Surely the overall purpose of Niall Meehan's historical inquiries into the Kilmichael ambush should be to determine what actually happened rather than to attack Peter Hart? Most importantly, neither Niall Meehan or Meda Ryan can adequately explain why other accounts of the ambush, especially those from the Bureau of Military History, that make no mention of a false surrender and in fact claim that IRA volunteers who died were killed in battle, NOT as the result of a false surrender. For me, the BMH records are strong evidence against a false surrender of the kind Tom Barry claimed. I recommend anyone who wishes to read an unbiased survey of the evidence to read Seamus Fox's piece; his analysis is very thorough and stresses the importance of the BMH accounts:

webpages.dcu.ie/~foxs/irhist/Kilmichael%20(seamus)%20Ver%204%20-%20Sept%2005.pdf

Related Link: http://webpages.dcu.ie/~foxs/irhist/Kilmichael%20
author by Guppypublication date Sun Sep 06, 2009 12:30author address author phone Report this post to the editors

The article above, (no author name that I could see) says "Hart must know that Ryan has shown conclusively that those shot in Dunmanway were on a list of “helpful citizens”, left behind by K Company of the Auxiliaries when they left Dunmanway Workhouse. It is but one example of new evidence produced by Ryan. Her relating of the list to the existence of the paramilitary loyalist gangs that operated with British forces is also new."
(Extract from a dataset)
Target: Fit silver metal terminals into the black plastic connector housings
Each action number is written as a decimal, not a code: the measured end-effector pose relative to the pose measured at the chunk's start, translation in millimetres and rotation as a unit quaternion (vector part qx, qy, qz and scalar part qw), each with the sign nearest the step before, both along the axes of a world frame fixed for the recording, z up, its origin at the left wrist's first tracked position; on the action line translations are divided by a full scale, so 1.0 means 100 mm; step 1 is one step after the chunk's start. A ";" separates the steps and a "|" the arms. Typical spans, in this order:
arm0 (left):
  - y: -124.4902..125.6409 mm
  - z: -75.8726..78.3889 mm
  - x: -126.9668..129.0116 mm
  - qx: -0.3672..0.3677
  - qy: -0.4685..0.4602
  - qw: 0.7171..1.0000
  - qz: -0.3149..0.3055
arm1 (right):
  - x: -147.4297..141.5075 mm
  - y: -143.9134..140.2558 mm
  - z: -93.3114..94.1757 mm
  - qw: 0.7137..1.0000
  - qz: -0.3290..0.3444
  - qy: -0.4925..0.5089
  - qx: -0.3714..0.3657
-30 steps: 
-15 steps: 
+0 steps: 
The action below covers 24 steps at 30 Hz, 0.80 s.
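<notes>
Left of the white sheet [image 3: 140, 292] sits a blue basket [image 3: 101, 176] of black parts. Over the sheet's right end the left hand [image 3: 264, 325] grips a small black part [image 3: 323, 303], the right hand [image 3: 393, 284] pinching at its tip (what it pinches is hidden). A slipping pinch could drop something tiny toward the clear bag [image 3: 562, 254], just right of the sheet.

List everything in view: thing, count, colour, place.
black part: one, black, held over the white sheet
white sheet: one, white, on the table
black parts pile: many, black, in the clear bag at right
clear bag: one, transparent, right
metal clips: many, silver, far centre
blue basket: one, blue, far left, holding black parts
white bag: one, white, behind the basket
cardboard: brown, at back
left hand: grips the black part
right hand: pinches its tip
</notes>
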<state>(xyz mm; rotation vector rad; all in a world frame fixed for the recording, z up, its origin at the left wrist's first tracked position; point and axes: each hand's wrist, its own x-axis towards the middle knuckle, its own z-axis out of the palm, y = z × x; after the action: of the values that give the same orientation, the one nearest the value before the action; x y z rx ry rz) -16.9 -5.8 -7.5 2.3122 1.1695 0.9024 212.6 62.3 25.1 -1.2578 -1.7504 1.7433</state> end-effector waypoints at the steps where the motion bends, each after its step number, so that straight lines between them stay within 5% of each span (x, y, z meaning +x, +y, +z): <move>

Apart from the fact that even Meda Ryan says some of the 13 Protestants killed were not on the 'list of helpful citizens' these documents are inaccessible.

Where are the originals and why are they hidden from sight? Until they can be inspected their veracity, and indeed their value, has to be viewed sceptically.

And does listing as 'helpful' warrant execution in a conflict?